◆ **BRIEF**:
Here is the task for the records below: repeat exactly the lines from the one with "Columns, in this" to the one with "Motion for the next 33", both included, and nothing else.

◆ **INPUT FOR THIS TASK**:
▬▬▬▬▬▬▬▬▬▬

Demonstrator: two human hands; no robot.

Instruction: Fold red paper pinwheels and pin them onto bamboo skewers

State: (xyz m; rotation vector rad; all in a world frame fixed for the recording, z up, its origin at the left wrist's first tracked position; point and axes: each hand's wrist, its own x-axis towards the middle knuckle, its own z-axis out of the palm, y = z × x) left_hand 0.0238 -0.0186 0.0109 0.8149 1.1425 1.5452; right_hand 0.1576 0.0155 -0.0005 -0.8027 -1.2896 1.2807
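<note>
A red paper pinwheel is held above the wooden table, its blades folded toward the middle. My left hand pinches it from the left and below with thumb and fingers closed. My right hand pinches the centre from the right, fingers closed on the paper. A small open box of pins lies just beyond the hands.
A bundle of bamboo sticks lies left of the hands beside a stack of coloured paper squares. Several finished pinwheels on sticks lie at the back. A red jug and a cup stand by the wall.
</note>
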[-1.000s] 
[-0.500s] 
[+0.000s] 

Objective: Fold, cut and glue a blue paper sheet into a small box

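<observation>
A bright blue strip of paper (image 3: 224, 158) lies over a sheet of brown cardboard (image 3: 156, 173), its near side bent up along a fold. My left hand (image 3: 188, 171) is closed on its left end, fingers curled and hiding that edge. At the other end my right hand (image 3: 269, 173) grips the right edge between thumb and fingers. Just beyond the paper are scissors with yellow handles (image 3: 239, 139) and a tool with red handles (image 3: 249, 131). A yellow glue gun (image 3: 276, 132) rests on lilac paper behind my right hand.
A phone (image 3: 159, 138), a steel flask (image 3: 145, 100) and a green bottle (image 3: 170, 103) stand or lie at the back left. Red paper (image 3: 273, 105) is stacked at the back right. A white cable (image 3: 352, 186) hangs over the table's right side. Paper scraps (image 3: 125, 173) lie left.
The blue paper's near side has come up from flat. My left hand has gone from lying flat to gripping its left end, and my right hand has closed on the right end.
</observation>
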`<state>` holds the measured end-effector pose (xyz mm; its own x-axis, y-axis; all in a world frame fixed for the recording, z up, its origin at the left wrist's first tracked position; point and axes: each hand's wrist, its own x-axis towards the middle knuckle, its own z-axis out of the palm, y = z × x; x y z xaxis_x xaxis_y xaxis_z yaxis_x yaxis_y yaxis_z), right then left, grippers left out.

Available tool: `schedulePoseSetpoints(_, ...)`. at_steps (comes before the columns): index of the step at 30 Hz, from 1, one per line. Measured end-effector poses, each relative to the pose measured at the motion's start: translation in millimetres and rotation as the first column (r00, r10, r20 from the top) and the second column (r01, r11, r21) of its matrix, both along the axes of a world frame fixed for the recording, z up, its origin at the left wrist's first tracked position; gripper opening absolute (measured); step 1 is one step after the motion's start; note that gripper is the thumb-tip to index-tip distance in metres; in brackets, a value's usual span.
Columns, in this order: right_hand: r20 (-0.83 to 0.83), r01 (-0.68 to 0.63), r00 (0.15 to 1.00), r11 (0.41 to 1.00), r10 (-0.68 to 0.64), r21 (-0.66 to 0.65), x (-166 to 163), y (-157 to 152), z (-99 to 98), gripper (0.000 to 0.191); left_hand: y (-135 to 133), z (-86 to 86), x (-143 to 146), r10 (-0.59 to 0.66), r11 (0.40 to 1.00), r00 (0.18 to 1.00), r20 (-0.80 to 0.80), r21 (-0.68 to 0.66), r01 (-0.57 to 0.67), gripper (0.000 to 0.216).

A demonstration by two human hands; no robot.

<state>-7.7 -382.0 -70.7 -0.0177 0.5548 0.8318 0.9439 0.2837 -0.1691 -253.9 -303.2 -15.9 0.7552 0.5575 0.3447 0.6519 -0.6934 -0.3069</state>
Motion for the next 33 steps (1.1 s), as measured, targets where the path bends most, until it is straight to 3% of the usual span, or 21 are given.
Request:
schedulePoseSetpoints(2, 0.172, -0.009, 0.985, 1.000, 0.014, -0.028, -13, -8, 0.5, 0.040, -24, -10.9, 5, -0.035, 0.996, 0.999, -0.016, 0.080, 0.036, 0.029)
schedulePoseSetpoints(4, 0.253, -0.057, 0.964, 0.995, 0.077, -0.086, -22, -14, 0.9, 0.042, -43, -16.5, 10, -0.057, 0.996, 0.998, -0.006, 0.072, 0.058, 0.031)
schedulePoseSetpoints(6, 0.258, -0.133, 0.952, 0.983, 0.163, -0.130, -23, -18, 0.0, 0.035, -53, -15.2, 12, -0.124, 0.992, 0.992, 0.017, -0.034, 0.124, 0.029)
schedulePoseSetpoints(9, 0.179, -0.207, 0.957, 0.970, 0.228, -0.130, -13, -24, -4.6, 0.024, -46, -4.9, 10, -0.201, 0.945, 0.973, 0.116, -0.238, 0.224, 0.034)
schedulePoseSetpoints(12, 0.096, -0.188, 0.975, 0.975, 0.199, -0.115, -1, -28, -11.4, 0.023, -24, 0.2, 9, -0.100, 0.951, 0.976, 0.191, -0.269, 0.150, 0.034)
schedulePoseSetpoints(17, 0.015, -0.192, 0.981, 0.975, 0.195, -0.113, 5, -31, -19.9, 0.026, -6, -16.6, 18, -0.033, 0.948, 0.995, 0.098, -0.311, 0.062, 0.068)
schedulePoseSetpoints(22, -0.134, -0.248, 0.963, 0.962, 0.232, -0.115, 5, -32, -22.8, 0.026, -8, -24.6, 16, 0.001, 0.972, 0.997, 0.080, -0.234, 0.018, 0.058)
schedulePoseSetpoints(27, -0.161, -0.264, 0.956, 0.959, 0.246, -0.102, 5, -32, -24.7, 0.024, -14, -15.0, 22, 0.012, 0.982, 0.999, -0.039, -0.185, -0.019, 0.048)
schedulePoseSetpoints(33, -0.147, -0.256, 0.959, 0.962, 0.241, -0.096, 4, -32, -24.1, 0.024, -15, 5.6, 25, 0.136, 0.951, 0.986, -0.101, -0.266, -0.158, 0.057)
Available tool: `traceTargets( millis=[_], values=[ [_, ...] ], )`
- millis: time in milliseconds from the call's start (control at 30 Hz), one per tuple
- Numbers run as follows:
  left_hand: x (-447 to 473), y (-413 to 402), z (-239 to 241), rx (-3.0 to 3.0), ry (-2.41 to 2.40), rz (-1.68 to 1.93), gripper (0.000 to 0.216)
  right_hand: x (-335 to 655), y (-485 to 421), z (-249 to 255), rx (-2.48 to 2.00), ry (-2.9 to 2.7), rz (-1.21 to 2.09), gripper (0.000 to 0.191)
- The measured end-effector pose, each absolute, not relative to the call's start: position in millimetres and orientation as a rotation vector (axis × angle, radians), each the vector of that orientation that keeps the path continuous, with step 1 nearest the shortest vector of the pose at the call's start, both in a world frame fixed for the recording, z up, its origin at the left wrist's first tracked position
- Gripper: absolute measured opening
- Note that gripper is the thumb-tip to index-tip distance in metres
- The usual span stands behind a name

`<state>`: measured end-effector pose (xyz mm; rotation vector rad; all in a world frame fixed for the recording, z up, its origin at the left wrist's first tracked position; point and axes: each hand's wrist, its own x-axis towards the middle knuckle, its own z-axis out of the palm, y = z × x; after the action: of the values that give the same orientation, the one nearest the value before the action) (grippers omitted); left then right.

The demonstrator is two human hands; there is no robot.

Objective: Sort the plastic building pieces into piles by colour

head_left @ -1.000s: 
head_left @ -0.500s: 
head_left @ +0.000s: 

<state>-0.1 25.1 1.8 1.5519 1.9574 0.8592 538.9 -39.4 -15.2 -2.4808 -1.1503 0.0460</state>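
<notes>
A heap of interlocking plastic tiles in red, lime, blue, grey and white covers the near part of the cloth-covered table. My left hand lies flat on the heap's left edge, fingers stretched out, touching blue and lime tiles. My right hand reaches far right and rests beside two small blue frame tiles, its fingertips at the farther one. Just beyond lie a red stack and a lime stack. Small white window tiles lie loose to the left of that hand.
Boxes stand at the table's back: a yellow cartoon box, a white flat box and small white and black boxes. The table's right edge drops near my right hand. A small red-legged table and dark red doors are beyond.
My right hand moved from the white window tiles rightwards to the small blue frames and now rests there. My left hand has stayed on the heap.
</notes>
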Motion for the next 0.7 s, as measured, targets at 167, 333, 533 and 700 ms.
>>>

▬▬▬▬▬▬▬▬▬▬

◆ **ANSWER SPACE**:
Columns, in this order: right_hand: r20 (-0.83 to 0.83), r01 (-0.68 to 0.63), r00 (0.15 to 1.00), r11 (0.41 to 1.00), r10 (-0.68 to 0.64), r21 (-0.66 to 0.65), x (-166 to 163), y (-157 to 152), z (-99 to 98), gripper (0.000 to 0.191); left_hand: y (-135 to 133), z (-86 to 86), x (-143 to 146), r10 (-0.59 to 0.66), r11 (0.40 to 1.00), r00 (0.18 to 1.00), r20 (-0.80 to 0.80), r21 (-0.68 to 0.66), r01 (-0.57 to 0.67), gripper (0.000 to 0.216).

A demonstration by two human hands; no robot.

<state>-7.7 -382.0 -70.7 -0.0177 0.5548 0.8318 0.9439 0.2837 -0.1691 -253.9 -303.2 -15.9 0.7552 0.5575 0.3447 0.6519 -0.6934 -0.3069</state>
Motion for the next 33 steps (1.1 s), as measured, targets where the path bends most, until it is straight to 3% of the usual span, or 21 are given.

Nothing remains to add to the answer.